Work instruction: The whole listing below is to be returned without alteration.

Data block:
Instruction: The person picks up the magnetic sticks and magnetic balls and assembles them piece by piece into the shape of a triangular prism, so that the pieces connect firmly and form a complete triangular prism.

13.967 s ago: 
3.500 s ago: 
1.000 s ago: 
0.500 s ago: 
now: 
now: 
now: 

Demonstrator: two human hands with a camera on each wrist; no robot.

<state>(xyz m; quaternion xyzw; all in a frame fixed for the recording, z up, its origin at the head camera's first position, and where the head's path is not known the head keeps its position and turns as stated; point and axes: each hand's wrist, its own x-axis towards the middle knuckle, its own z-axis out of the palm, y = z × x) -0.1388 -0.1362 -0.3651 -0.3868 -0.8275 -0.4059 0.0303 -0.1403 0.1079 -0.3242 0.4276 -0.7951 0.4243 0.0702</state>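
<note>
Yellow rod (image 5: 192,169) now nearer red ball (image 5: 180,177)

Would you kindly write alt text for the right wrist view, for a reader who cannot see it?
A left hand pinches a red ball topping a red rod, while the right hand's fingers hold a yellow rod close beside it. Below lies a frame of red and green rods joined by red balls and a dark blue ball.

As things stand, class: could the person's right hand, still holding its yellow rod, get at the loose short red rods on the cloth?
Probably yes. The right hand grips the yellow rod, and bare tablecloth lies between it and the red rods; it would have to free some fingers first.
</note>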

Your response:
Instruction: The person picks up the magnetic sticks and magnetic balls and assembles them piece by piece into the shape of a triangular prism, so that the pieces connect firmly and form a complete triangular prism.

13.967 s ago: 
3.500 s ago: 
1.000 s ago: 
0.500 s ago: 
now: 
now: 
now: 

Demonstrator: two human hands with a camera on each wrist; no robot.

<state>(xyz m; quaternion xyzw; all in a frame fixed for the recording, z up, its origin at the head camera's first position, and where the head's path is not known the head keeps its position and turns as stated; point and axes: each hand's wrist, its own x-axis towards the middle knuckle, its own z-axis out of the palm, y = z × x) -0.1388 -0.1362 -0.3651 -0.3868 -0.8275 -0.4059 0.0303 -0.1403 0.1079 -0.3242 0.4276 -0.7951 0.4243 0.0702</state>
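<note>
Yellow rod (image 5: 192,169) now nearer red ball (image 5: 180,177)

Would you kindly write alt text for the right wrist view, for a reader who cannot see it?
A left hand pinches a red ball topping a red rod, while the right hand's fingers hold a yellow rod close beside it. Below lies a frame of red and green rods joined by red balls and a dark blue ball.

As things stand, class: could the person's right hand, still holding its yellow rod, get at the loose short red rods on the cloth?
Probably yes. The right hand grips the yellow rod, and bare tablecloth lies between it and the red rods; it would have to free some fingers first.
</note>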

Nothing remains to be added to this answer.